• [ACTION ITEM] From the listing below, set down exactly the lines between the one holding "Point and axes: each" and the one holding "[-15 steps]", inclusive. No other line is wanted.

========================================

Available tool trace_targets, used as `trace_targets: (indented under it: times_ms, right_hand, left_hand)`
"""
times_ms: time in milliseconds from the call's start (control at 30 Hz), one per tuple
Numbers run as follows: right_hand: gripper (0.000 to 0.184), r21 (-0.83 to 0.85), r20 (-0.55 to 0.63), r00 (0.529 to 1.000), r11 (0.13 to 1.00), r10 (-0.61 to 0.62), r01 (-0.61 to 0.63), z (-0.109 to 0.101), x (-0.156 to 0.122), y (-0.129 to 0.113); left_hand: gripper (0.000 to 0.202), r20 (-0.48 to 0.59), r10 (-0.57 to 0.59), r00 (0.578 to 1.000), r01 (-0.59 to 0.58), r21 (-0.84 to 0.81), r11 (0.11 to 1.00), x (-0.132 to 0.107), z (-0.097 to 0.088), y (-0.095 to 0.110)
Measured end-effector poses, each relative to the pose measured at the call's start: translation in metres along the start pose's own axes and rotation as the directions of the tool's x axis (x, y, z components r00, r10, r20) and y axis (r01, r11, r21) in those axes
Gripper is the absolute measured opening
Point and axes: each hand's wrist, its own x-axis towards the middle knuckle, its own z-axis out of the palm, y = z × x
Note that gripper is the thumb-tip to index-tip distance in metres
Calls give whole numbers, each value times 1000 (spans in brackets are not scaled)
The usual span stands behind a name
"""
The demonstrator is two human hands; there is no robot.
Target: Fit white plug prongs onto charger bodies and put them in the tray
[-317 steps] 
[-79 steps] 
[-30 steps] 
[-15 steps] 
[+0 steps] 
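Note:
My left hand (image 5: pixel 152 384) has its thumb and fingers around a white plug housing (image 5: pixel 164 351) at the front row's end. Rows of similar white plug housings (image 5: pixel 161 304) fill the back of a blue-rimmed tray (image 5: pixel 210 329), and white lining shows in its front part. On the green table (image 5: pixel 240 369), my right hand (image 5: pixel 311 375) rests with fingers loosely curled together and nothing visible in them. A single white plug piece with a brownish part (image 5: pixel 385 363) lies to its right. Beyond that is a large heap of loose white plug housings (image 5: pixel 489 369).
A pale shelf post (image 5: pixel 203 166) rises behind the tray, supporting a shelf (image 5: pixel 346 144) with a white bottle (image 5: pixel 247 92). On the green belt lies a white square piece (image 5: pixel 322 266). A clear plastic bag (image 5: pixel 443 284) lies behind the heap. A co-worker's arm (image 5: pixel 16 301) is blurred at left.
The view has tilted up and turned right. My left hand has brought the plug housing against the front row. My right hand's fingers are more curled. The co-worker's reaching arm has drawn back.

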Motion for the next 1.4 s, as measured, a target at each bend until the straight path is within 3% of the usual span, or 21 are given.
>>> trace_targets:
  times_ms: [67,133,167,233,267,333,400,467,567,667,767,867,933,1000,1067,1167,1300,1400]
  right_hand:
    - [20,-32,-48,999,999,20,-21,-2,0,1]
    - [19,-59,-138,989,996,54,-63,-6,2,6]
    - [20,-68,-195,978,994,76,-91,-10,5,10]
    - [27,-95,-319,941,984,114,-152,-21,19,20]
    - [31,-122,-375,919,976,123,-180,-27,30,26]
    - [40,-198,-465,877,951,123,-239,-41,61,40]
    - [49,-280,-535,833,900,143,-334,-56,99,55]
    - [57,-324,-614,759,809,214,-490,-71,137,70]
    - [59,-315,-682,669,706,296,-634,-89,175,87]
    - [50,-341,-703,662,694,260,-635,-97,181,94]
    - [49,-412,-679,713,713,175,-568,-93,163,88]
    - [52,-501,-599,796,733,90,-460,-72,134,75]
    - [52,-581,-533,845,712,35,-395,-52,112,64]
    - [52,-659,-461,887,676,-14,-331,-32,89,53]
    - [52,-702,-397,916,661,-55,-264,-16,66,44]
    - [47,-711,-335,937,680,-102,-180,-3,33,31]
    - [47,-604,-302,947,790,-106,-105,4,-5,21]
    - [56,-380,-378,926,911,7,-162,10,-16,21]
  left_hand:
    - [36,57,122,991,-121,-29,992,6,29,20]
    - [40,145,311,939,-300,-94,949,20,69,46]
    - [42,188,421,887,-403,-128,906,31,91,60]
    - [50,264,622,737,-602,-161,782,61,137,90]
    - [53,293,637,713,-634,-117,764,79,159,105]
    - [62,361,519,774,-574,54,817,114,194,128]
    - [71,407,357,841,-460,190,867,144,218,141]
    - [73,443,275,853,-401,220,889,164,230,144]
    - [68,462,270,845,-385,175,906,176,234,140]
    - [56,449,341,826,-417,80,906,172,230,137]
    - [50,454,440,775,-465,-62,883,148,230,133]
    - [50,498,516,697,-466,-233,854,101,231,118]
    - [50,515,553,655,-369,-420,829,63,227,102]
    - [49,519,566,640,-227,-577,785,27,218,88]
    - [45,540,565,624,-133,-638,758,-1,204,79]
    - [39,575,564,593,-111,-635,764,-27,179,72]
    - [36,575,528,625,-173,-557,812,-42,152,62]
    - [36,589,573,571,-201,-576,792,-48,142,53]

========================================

• [COMPLETED TASK]
Point and axes: each hand's wrist, its own x-axis towards the middle knuckle, its own z-axis out of the palm, y = z × x
Note that gripper is the thumb-tip to index-tip distance in metres
Calls give whole numbers, each value times 1000 (spans in brackets are not scaled)
The usual span stands behind a name
"""
The demonstrator is two human hands; there is no robot.
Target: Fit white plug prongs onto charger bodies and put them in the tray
[-317 steps] 
[-79 steps] 
[-30 steps] 
[-15 steps] 

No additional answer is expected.